■ WORK REQUEST ■
Set down every line below, word for word.

━━━ RECORDED DATA ━━━

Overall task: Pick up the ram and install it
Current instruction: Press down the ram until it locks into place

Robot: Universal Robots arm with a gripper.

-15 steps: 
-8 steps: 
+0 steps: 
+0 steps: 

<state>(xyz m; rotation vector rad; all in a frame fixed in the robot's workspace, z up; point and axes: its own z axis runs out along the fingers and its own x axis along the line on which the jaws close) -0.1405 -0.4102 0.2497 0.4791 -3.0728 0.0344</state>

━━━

■ COMPLETED EXERCISE ■
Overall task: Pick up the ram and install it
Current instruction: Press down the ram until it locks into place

Robot: Universal Robots arm with a gripper.

-15 steps: 
-8 steps: 
+0 steps: 
+0 steps: 

<state>(xyz m; rotation vector rad; all in a frame fixed in the robot's workspace, z up; point and axes: its own z axis runs out along the fingers and its own x axis along the line on which the jaws close) -0.1405 -0.4102 0.2497 0.4791 -3.0728 0.0344</state>

There's no more to the output.